NSOM is the best tool for study of such plasmonic nanodevices since the nSOM measurement is not diffraction-limited, and it provides both topographic and optical data with high resolution.

A Nanonics MV-4000 system was used for the AFM/NSOM measurements. This system enables scanning with probe as well as with the sample. The tip scanning capability is absolutely necessary for the study of objects requiring any form of constant optical alignment. The feedback in this system is based on the tuning fork, hence there no interference between the beam bounce laser and the light propagating through the sample.

The sample with the nanocoax array was specially prepared. The sample was illuminated from the bottom with different light sources: 473 nm, 532 nm, 660nm 850 nm. The light was transmitted through the nanocoax structures, collected via cantilevered NSOM probe (aperture diameter 100 nm), and detected with an avalanche photodiode.

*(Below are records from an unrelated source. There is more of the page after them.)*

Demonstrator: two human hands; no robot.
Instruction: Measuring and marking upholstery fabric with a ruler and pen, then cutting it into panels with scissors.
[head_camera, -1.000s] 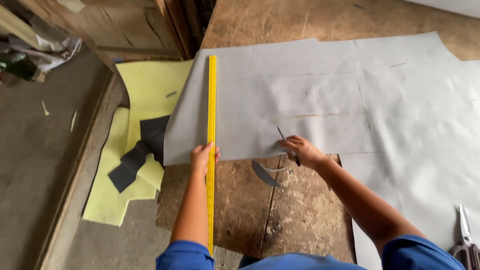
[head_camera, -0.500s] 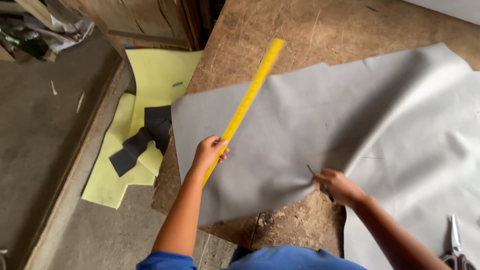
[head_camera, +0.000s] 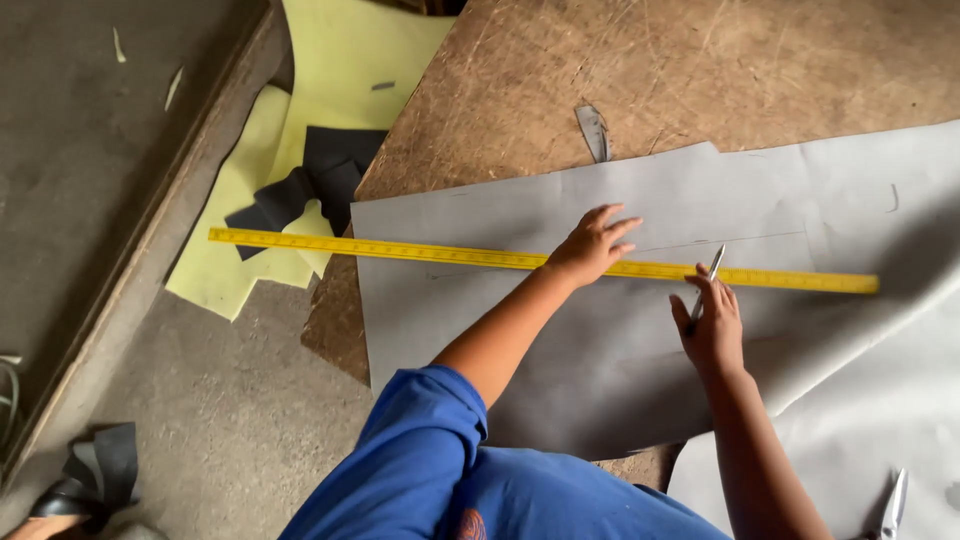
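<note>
This is a workshop, a rough place for cutting sheet material. The desk (head_camera: 680, 60) is a worn, scratched board of brown pressed wood with chipped edges, and a large grey sheet (head_camera: 600, 370) lies spread over it with a long yellow ruler (head_camera: 400, 251) laid across. The floor (head_camera: 90, 150) is bare grey concrete, dusty and strewn with offcuts: pale yellow foam pieces (head_camera: 240, 260) and black scraps (head_camera: 320, 180) lie beside the desk, and more black scrap (head_camera: 95, 470) lies near the lower left corner. A pair of scissors (head_camera: 890, 510) rests on the grey material at the lower right.
</note>
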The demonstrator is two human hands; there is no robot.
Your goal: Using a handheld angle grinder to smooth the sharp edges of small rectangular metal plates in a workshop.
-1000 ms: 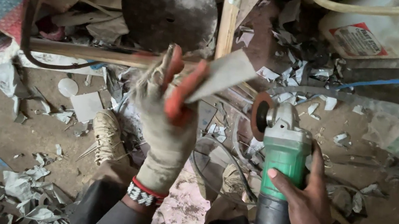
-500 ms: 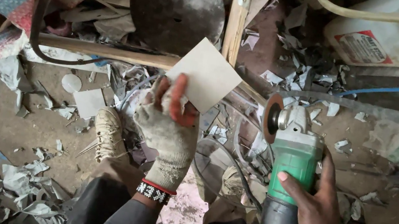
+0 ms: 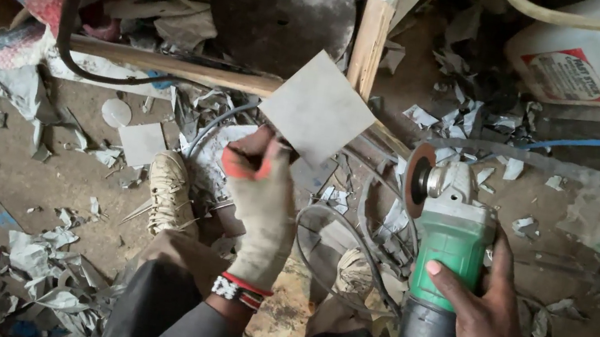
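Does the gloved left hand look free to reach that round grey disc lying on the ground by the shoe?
Probably not yet: the left hand grips the square metal sheet. The small disc itself lies uncovered beside the shoe.

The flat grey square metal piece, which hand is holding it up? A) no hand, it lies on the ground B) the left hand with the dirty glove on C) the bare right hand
B: the gloved left hand pinches the flat grey square metal piece by its lower corner, while the bare right hand is wrapped round the green and grey angle grinder.
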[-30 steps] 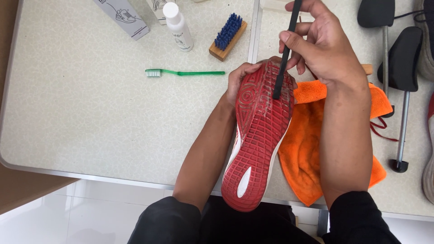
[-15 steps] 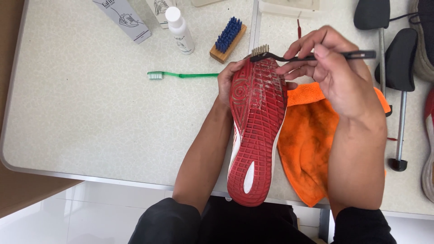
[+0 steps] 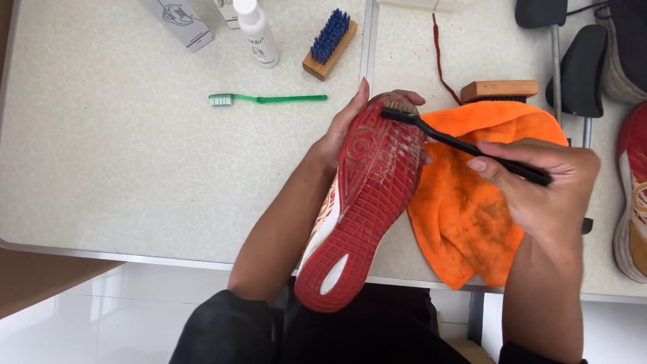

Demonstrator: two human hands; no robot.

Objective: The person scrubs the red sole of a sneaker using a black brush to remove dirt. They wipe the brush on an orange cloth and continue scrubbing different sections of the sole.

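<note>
A sports shoe [image 3: 360, 202] with a red ribbed sole faces up over the table's front edge, its toe pointing away from me. My left hand [image 3: 344, 125] grips the toe end from the left side. My right hand [image 3: 539, 189] holds a thin black brush [image 3: 465, 145] by its handle. The brush's bristle head rests on the scuffed toe part of the sole. A stained orange cloth [image 3: 472, 209] lies on the table under my right hand.
A green toothbrush [image 3: 266, 100] lies on the speckled table [image 3: 135, 168]. Behind it stand a white bottle [image 3: 255, 30], a grey box [image 3: 178, 20] and a blue-bristled wooden brush [image 3: 329, 42]. A wooden brush [image 3: 499, 89], black shoe trees [image 3: 579, 64] and another shoe [image 3: 633, 195] sit to the right.
My right hand has swung the black brush from upright to level and moved right and down. The brush head now lies on the sole's toe end.
</note>
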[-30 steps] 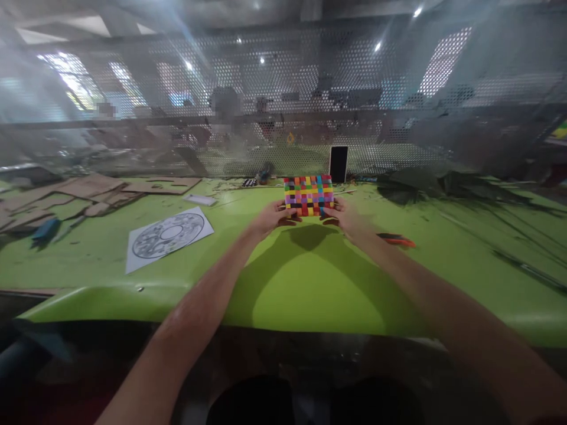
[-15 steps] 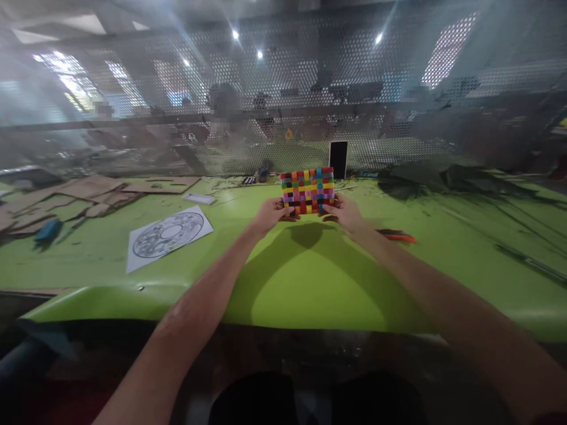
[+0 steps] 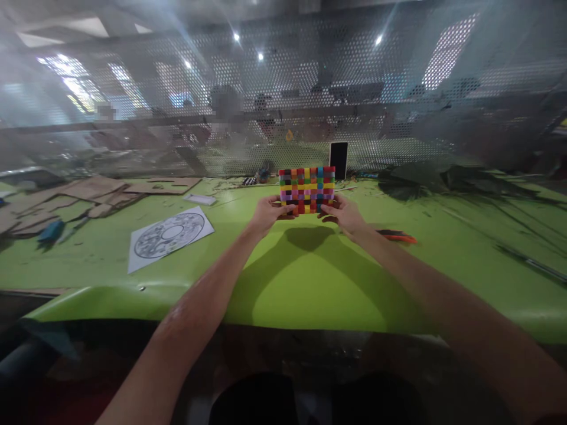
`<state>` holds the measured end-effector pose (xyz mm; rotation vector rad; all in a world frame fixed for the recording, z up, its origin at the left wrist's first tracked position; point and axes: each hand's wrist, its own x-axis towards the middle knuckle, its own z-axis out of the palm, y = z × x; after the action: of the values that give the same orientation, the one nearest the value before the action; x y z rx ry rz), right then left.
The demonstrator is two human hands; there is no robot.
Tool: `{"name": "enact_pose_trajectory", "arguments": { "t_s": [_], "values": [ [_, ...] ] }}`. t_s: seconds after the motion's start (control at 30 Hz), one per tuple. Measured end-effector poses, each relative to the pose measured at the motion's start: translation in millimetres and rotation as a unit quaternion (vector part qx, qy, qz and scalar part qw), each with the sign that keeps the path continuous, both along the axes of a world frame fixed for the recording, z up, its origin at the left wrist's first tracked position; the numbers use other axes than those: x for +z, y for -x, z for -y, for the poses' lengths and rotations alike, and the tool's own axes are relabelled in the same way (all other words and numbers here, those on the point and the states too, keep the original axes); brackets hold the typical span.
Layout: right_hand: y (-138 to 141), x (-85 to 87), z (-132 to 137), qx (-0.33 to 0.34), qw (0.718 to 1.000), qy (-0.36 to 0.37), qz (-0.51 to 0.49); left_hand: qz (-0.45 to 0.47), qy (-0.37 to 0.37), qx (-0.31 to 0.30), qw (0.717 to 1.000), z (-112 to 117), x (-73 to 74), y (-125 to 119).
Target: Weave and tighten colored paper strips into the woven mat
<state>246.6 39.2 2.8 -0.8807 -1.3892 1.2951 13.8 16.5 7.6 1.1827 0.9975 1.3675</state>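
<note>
A multicoloured woven piece (image 3: 307, 189), a rectangle of interlaced flat strips in red, yellow, black, blue, pink and green, is held up above the table with its checked face toward me. My left hand (image 3: 268, 213) grips its lower left corner, thumb in front and fingers behind. At the lower right corner my right hand (image 3: 344, 212) pinches it the same way. Both arms reach far forward, and their shadow falls on the green table cover (image 3: 310, 289). The back of the woven piece is hidden.
Cut cardboard pieces (image 3: 93, 188) and a blue-handled tool (image 3: 51, 231) lie at left, near a sheet with a printed ring design (image 3: 172, 232). Orange-handled pliers or cutters (image 3: 397, 236) lie right of my hand. A dark phone-like panel (image 3: 339, 160) stands behind; large leaves (image 3: 407, 182) lie right.
Both hands still hold the woven piece in nearly the same place. It looks turned slightly and a little wider to the left.
</note>
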Motion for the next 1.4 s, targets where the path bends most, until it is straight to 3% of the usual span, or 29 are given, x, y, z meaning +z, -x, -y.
{"name": "enact_pose_trajectory", "arguments": {
  "t_s": [0.27, 0.5, 0.73, 1.0, 1.2, 1.4],
  "values": [
    [6, -0.1, 9, -0.033, 0.996, 0.039, 0.073, -0.061, 0.006, -0.043, 0.997, -3, -7.7, 1],
    [4, 2.5, 9, -0.075, 0.993, 0.018, 0.086, -0.075, 0.030, -0.092, 0.992, 8, 3.3, -5],
    [4, -11.3, -3, -0.051, 0.992, 0.031, 0.108, -0.079, 0.044, -0.100, 0.991, 5, -0.1, -5],
    [5, -9.4, 0, -0.053, 0.988, 0.039, 0.141, -0.094, 0.044, -0.108, 0.989, -1, -7.4, -1],
    [5, -4.3, -1, -0.073, 0.989, 0.021, 0.124, -0.098, 0.054, -0.099, 0.989, -1, -4.2, 6],
    [1, -5.6, -7, -0.113, 0.992, 0.044, 0.044, -0.098, 0.016, -0.023, 0.995, -6, -6.4, 12]
  ]
}}
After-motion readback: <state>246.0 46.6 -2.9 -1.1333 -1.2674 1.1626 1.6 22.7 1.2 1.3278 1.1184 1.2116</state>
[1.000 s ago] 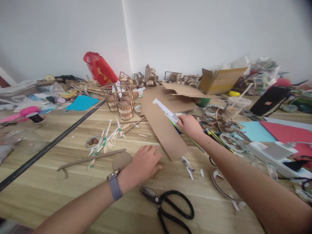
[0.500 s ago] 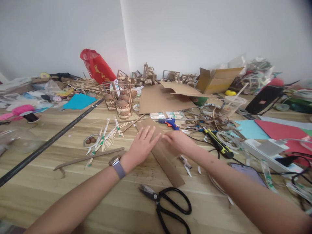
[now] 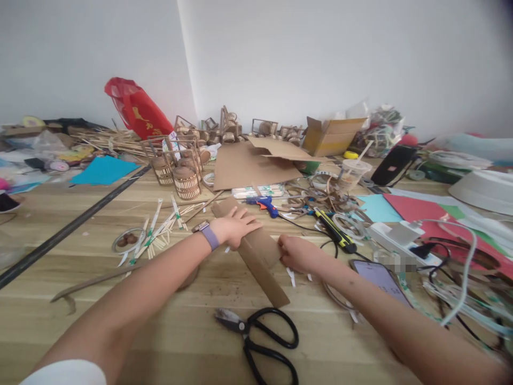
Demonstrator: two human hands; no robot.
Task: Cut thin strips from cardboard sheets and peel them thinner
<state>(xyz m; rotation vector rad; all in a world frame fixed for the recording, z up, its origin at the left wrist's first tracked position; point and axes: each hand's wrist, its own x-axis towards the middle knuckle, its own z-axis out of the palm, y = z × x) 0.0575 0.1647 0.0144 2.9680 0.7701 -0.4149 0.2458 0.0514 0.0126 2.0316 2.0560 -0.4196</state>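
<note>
Brn cardboard pc (image 3: pixel 261 273) w/ rt-side flap (image 3: pixel 267 248) lies diag. on wood tbl (image 3: pixel 180 331)

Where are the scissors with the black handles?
In the head view, the scissors lie on the table at bottom centre, nearer the camera than the cardboard strip, with the left arm to their left.

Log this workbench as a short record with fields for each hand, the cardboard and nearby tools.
Left hand: spread over the brown cardboard
Right hand: fingers curled at the cardboard's right edge; grip unclear
Cardboard: lies slanting on the table
Nearer the camera: black-handled scissors
Beyond the cardboard: blue-and-orange glue gun
Right side: yellow-and-black cutter, phone
</note>
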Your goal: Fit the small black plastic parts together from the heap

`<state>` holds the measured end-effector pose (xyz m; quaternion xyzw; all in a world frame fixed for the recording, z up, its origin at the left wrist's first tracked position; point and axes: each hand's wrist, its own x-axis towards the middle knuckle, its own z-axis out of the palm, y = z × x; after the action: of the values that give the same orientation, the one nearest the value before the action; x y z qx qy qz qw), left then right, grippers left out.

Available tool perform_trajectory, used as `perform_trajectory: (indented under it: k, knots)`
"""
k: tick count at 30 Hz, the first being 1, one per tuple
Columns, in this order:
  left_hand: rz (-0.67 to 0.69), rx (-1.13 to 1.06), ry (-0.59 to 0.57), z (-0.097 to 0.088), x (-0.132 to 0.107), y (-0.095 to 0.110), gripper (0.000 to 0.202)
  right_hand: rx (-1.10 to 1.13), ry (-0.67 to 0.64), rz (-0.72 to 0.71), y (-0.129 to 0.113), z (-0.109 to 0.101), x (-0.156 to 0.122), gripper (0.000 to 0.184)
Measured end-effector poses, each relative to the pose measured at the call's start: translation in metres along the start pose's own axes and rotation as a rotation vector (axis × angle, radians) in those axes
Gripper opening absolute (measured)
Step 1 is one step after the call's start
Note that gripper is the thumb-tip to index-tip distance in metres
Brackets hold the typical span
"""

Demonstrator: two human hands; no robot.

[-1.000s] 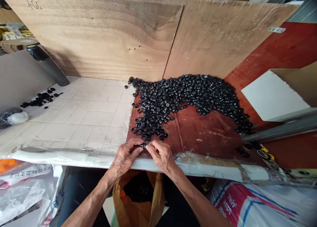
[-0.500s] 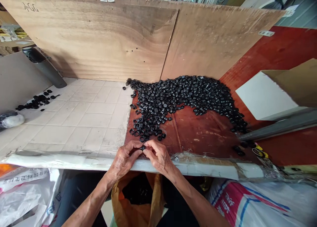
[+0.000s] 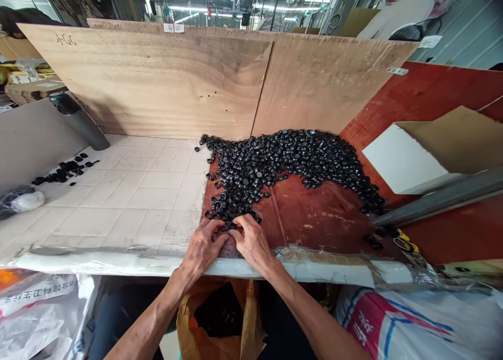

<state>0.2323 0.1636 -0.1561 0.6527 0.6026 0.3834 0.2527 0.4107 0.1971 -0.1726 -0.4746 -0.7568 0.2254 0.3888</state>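
Left hand (image 3: 202, 251) and right hand (image 3: 253, 240) at the near edge of a large heap of black rings (image 3: 283, 158) on the red worktop (image 3: 310, 213) — fingers curled down, any pinch hidden; only a small cluster (image 3: 63, 172) lies apart on the white tile (image 3: 145, 192).

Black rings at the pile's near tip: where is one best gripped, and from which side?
Probably by the outer rim of a black ring, pinched from above on the near side, where the left hand and right hand are. The rings lie loose and heaped, so edge rims stand exposed.
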Motion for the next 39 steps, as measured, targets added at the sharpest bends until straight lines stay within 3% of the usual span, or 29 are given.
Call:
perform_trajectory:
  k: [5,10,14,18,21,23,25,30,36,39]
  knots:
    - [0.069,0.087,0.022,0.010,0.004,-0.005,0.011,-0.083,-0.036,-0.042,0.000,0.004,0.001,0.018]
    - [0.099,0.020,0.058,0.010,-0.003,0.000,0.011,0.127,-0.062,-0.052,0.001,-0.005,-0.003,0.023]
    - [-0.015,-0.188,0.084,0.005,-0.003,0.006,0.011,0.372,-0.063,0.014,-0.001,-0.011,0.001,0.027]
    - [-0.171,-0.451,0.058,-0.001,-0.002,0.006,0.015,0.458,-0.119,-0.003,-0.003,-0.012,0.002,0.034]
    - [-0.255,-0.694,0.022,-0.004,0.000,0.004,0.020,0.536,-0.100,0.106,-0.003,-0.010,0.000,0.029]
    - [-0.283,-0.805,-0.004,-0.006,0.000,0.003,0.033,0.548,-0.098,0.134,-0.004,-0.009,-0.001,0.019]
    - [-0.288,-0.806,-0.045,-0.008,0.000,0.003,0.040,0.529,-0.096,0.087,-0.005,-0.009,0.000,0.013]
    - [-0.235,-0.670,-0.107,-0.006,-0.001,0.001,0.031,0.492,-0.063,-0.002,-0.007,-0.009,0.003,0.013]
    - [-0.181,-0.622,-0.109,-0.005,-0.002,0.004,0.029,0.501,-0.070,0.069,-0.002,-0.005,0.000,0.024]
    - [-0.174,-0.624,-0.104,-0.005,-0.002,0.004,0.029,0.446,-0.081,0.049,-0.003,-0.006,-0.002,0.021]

Experimental results together with numerical calculations showed that the propagated modes have a different nature depending on the excitation wavelength, i.e, plasmonic TE₁₁ and TE₂₁ modes in the near infrared and photonic TE₃₁, TE₄₁ and TM₁₁ modes in the visible. Far field transmission out of the nanocoaxes is dominated by the superposition of Fabry-Perot cavity modes resonating in the structures, consistent with theory. 

In summary, propagation of the plasmonic and photonic modes in nanocoax structures was experimentally observed for the first time in this work.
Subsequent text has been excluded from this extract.